Exercise instructions. Count every line in the data that contains the word "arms", then report that number alone.

Data extract.
▽

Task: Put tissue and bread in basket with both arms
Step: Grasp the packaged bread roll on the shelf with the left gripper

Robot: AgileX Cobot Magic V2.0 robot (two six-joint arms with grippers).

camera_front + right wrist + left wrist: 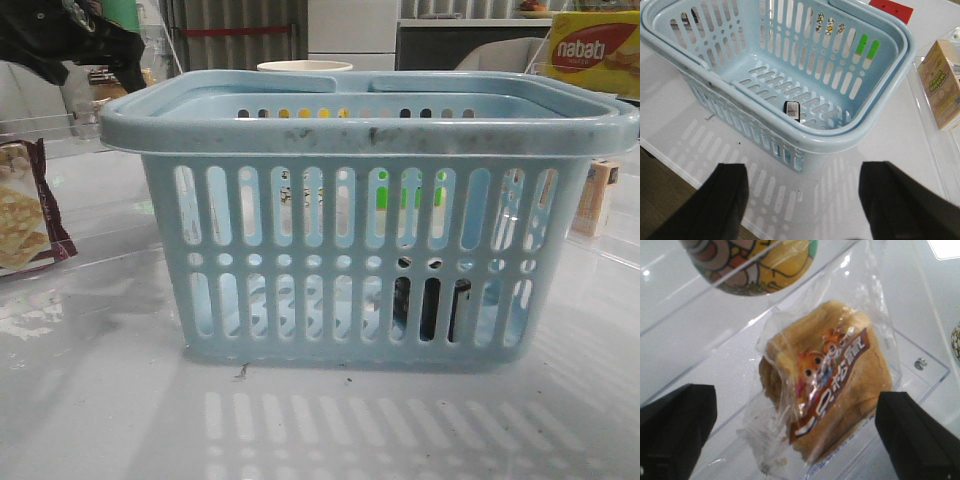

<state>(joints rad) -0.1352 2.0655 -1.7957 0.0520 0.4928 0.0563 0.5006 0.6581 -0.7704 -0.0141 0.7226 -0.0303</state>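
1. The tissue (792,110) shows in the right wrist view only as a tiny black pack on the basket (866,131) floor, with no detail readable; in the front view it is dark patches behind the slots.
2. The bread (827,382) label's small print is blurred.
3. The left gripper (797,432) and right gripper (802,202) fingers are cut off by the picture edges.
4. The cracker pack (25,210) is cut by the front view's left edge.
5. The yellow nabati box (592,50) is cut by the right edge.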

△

Answer area. 2